The third theme, ‘The problem is…’, reflected the difficulties of explaining health interventions to clients. A generic difficulty mentioned by all the carers was in ensuring people with learning disabilities understand what was being said. This meant that all the carers had become skilled communicators, in that they knew how to get the balance right, that is, not frightening their clients and tailoring what was being discussed to the level of their disability. The key to this skill, mentioned by over half the carers, was the importance of knowing the client.
“The longer you work with the guys, you get to know them, inside out, but it's the communication that's the hardest part.” (Emma)
Carers used different approaches to convey the health message – for example, pictures were seen as very useful because clients could visualise the procedures, whilst a quarter spoke about getting other people to talk to them or finding other resources to help explain things.
Those carers who worked with people who had severe/profound learning disabilities often had to make decisions on behalf of their client because these clients would not have capacity to consent. Sandra and Maureen worked exclusively with people with severe and profound learning disabilities. They explained that in their workplace, decisions on health were based on the following criteria: ‘best interests’, the level of distress that would be caused and the need to sedate their clients. This was in contrast to Vicki (family-carer), who would the first to be consulted about health decisions about her daughter as her Welfare Guardian. During the interviews, a further contention was identified by some of the paid-carers working in the social care sector who said that it was up to the woman to choose whether she wanted to discuss health matters.

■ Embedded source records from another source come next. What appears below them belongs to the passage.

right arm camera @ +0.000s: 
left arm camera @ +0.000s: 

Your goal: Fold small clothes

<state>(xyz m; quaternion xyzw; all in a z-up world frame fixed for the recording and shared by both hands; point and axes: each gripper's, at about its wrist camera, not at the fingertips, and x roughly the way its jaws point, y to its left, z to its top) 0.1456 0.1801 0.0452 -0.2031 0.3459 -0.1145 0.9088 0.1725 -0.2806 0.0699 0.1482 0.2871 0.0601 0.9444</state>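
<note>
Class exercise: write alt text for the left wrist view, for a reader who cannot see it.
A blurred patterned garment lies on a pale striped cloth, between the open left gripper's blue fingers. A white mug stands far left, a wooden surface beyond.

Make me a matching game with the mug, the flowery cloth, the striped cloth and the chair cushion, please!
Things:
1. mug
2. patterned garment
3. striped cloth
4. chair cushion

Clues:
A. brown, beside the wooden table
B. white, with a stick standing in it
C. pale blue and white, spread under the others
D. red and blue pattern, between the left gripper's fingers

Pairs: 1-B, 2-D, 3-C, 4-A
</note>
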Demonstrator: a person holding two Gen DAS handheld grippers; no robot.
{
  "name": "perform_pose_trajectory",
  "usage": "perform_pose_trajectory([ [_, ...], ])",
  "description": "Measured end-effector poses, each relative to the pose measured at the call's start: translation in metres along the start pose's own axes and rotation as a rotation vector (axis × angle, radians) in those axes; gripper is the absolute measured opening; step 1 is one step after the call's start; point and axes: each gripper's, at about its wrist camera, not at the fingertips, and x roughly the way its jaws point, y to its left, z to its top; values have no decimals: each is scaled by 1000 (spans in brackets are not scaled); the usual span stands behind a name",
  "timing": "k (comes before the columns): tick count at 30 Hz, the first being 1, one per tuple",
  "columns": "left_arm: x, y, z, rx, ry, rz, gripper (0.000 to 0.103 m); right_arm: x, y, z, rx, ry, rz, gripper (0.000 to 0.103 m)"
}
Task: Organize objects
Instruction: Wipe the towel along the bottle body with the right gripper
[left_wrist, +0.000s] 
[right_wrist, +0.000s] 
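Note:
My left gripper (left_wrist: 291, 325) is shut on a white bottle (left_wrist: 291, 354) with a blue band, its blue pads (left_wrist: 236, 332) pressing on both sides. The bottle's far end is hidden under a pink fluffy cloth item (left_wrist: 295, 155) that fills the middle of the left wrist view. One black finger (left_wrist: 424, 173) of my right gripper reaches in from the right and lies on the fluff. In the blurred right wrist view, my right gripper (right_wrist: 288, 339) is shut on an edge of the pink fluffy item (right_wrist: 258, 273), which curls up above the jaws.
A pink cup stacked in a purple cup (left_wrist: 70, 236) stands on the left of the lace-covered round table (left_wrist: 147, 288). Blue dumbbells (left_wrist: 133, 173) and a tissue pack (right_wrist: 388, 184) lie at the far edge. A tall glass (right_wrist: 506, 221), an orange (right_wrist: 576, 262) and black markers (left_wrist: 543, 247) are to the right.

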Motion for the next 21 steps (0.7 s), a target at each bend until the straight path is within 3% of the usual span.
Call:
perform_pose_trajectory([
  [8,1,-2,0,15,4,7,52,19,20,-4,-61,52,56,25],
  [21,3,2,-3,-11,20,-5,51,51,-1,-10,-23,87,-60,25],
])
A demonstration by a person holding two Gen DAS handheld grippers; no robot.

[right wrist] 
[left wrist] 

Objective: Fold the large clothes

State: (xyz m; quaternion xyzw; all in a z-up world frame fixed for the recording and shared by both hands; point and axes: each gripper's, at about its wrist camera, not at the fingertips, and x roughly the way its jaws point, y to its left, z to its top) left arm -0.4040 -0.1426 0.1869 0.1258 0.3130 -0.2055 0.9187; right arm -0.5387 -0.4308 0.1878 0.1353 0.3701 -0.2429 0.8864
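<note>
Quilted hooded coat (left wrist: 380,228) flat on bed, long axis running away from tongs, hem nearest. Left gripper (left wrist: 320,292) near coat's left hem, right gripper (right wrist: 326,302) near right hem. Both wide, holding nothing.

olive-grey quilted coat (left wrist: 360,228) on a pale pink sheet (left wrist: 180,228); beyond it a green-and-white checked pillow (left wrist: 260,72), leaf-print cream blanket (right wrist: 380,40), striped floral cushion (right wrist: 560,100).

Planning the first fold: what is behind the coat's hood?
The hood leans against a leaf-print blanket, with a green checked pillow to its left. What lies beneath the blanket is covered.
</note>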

“We have to ask them, we have to give them the right to choose if they want to talk about certain aspects of health.” (Nicki)
If the woman did not want to listen or talk, then discussion of the subject was terminated. Nicki also intimated that it was up to the client then to pick up the discussion, but this again presented difficulties such as remembering the topic or realising that there was a problem; this resonates with the point Heather (family-carer) made earlier regarding her daughter's breast awareness. Several carers also acknowledged that some people with learning disabilities would always do what their carers or parents wanted them to do just to please them. Despite this, carers consistently demonstrated awareness that people with learning disabilities were autonomous decision-makers and that they should not make the decision on their behalf.